To access data on how the current peace educational system functions, we collected primary data (syllabuses, course guides, reading lists, schedules, etc) on the two peace education programmes. We also conducted semi-structured interviews with students and teachers in the two programmes to see how the goals of the programmes were implemented and whether there are discrepancies between the intentions as expressed in the syllabuses and the actual teaching in class. In addition, we analysed how the in-class teaching was organised.

During the years 2014–2017, a total of 72 students were enrolled in the MA in PSCT, while there were 91 students in the MA in genocide studies and prevention (GSP). A convenience sampling procedure determined the students and lecturers selected for interviews. This sampling technique implies that only students and lecturers who were available, and who expressed their consent to take part in the study, were selected. Nearly all among those we approached expressed their consent to participate in the study. It turned out that more than half (51.5%) of the total student population in the programmes participated in the interviews, which enabled us to make some generalisations. The instructors interviewed were nearly all course-convening teachers, and that permitted further useful generalisations. The semi-structured interviews were all conducted in Kinyarwanda (although students and teachers also knew English and/or French), with anonymized subjects comprising 84 students (33 female and 51 male) and 12 lecturers (four female and eight male). Interviews averaged one hour in length; they were recorded and later transcribed.

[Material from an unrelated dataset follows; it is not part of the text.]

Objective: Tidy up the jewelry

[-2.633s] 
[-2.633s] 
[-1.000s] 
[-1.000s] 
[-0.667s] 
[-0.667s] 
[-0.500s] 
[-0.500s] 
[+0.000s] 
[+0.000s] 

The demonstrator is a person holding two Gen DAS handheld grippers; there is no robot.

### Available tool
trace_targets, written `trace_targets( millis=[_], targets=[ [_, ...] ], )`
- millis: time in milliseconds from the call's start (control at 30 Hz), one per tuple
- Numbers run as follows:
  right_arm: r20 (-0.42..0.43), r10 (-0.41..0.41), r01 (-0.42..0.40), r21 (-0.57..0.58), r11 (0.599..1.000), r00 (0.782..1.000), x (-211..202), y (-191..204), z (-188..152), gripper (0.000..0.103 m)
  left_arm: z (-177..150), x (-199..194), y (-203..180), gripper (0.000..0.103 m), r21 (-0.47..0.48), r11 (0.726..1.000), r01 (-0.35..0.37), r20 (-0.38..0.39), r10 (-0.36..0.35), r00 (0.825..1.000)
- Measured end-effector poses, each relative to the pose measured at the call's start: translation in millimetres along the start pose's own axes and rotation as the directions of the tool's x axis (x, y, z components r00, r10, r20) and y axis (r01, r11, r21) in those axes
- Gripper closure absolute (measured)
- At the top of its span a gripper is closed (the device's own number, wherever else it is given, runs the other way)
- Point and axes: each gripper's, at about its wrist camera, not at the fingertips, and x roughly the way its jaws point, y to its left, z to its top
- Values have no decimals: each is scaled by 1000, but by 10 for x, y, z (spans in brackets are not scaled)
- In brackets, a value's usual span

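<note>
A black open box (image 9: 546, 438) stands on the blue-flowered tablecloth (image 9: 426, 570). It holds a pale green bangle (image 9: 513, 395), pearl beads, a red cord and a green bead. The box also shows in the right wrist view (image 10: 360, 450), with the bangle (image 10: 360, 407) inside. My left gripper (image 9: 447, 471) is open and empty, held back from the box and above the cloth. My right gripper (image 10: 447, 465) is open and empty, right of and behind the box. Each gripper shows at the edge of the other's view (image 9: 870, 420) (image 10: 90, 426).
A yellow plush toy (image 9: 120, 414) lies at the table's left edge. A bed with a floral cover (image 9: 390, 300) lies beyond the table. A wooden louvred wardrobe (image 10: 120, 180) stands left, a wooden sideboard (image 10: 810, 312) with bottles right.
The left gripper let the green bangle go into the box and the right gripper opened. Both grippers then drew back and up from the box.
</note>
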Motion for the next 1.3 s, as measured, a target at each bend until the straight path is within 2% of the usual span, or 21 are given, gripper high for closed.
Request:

To different extents, the two authors of this article, one from Rwanda and the other from Sweden, also served as facilitators and lecturers in these programmes, which enabled them to make observations during actual course time. However, we have endeavoured to remain critical and conscious of our positionalities, locations and embeddedness during this study, and as such have cross-checked the study data with colleagues and students. Approaching this study as an ‘insider’ has meant that certain aspects that have been explored would more than likely not have been approached by an ‘outside’ analyst. Course evaluations, notes, self-evaluations and conversation meetings have also served as sources of information.

Findings of the case studies

Peace content

When analysing the syllabuses of the two programmes, we see that they both generally emphasised topics such as prospects for peace, coexistence and cooperation between people, on top of the regular curriculum. In the GSP programme, five overarching modules bring up the specific content of the programme, which in turn are divided in several sub-modules. The GSP programme has one module that deals with theories of violence, conflict, human rights and genocide. This is followed by a module that places genocide as a phenomenon into a comparative perspective, as well as relating it to humanitarian and international law. After that follows a module on warning and prevention of genocide, and one focussing on intervention mechanisms during and after genocide. The programme ends with the writing of a thesis.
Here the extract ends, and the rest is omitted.